Каково же было разочарование всего академического сообщества и околонаучного народа, когда после пышных проводов старого ректора, который на радостях, что стряхнул с себя груз обучения балбесов, уезжал на моря, Миль-Авентис вдруг начал мягко, но неумолимо закручивать гайки.
В супах в столовой появилось больше мяса, а на лицах поваров – уныния. Садовники, лениво подстригавшие ранее один куст в неделю, вдруг шустро, за месяц, привели весь парк в порядок. В кампусе прекратились пьянки, потому как весь принесенный алкоголь на территории академии (за исключением административного корпуса) превращался в молоко, и студенты ходили несчастные, а местные коты, ежи и молочные грибы в оранжерее – счастливые. Кастелян, успевший за время службы сбыть налево все, что было плохо прибито, почти перестал воровать, и не перестал совсем только из любви к искусству.
Домовые духи, брыки, которые должны были поддерживать академию в приличном состоянии, вдруг засуетились, и через неделю из всех углов исчезла паутина и целующиеся студенты, гобелены засияли чистотой, а старые доспехи при вселении призрака не скрипели теперь, а прилично позванивали.
Но самым вопиющим было то, что дракон вывесил специальный указ – отныне и навсегда студент оценивается только по наличию у него знаний, а не денег, личной армии у ворот академии или политического веса родственников. И если заваливает экзамены, деньги и влияние его не спасут.
А ежели кто против – пусть приходит общаться с самим Миль-Авентисом.
К нему приходили, его уговаривали, ему угрожали, сулили богатства и клялись убить – но мало-помалу учебный процесс пришел в норму, и студенты стали чудить в рамках дозволенного.
Не все преподаватели оценили нововведения, ибо звонкая монета – хороший аргумент для повышения оценки в табеле. Но после того, как дракон мановением руки превратил насланный на него разгневанным родителем отряд горгулий в стаю бабочек, а отборные наемники-убийцы при приближении к дракону все как один стали вести себя как трехлетние застенчивые девчушки, потому что в один миг так себя и ощутили, даже самые любящие родители и самые алчные профессора прекратили попытки нарушить драконий запрет.
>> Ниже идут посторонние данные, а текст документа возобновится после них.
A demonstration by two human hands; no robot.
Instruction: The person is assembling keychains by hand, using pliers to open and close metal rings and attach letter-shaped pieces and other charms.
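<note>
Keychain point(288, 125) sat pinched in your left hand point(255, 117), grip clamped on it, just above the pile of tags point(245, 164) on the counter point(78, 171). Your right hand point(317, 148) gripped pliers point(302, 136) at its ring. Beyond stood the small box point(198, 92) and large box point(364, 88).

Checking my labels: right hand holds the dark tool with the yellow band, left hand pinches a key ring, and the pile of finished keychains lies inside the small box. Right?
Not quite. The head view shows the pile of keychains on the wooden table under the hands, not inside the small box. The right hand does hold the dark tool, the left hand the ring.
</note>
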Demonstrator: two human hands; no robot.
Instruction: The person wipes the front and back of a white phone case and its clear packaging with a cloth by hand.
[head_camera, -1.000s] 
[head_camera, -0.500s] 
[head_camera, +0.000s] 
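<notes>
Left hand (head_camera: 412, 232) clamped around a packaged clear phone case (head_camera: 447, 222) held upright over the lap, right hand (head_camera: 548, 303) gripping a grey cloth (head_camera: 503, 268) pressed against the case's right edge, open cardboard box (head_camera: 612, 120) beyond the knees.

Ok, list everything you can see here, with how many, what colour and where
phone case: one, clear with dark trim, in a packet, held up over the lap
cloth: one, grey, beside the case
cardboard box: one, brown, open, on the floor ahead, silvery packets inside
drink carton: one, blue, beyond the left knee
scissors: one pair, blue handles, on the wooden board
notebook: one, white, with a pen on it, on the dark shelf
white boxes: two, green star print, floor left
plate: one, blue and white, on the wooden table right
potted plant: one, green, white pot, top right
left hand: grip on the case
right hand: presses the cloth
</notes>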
Дольше всех не сдавались языкастые и ядовитые, рассудив, что за глаза и короля ругают, но после того, как обнаружили, что вместо язвительных речей изо рта вырывается шипение и в резцах подозрительно свербит, вроде как при выделении яда у гадов, благоразумно присмирели.
Так Королевская академия магии из первоклассной стала образцовой. Но, наладив работу, ректор заскучал и год назад улетел вместе с организованной королевой Эринетты экспедицией на дирижаблях, чтобы исследовать соседний континент, Лерден. После этого в академию успело поступить достаточно юных оболтусов обоих полов и всех рас, которые слушали истории об очень особом характере ректора как байки и жили непугаными. Теперь, в середине апреля, когда Миль-Авентис вернулся к концу учебного года, ему уже несколько недель как приходилось восстанавливать реноме, потому что сладу с первокурсниками не было никакого.
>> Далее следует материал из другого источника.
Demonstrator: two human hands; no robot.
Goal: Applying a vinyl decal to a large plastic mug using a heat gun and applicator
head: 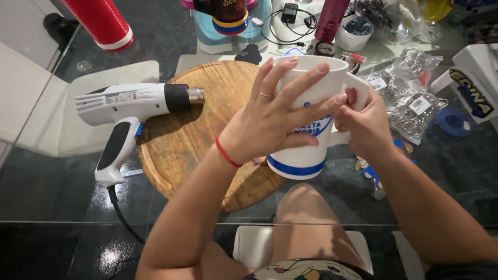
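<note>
A white mug [306,155] with a blue band near its base and a blue print on its side is held up above the glass table. My left hand [272,116], with a ring and a red wrist cord, wraps over the mug's side and covers part of the print. My right hand [365,122] grips the mug's handle [357,83]. The mug hangs over the right edge of a round wooden board [181,140].
A white heat gun [129,111] lies on the board's left side, its cord trailing off the front. Bags of metal rings [410,98] lie at right, a red cylinder [101,23] at back left, bottles and cables at the back.
</note>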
Королеве тоже пытались жаловаться – ибо под воспитующую длань дракона попадали все: и простолюдины, и аристократы. Не делал он исключения ни для одной из рас многорасовой Эринетты – а проживали в государстве и люди (или людины, как их называли нелюди), и орки, и эльфы, и гномы, и дриады, и русалы, и оборотни-волки, а также множество других разумных и полуразумных рас. Пару раз даже мог случиться международный скандал – ибо Академия считалась одной из лучших и учиться в нее приезжали и аристократы из соседних государств. Но Миррей ласково просила у жалобщика показать ей табель пострадавшего адепта, а затем интересовалась, подписывали ли при поступлении договор о том, что к обучающему могут применять любые меры воспитания, не угрожающие жизни и рассудку.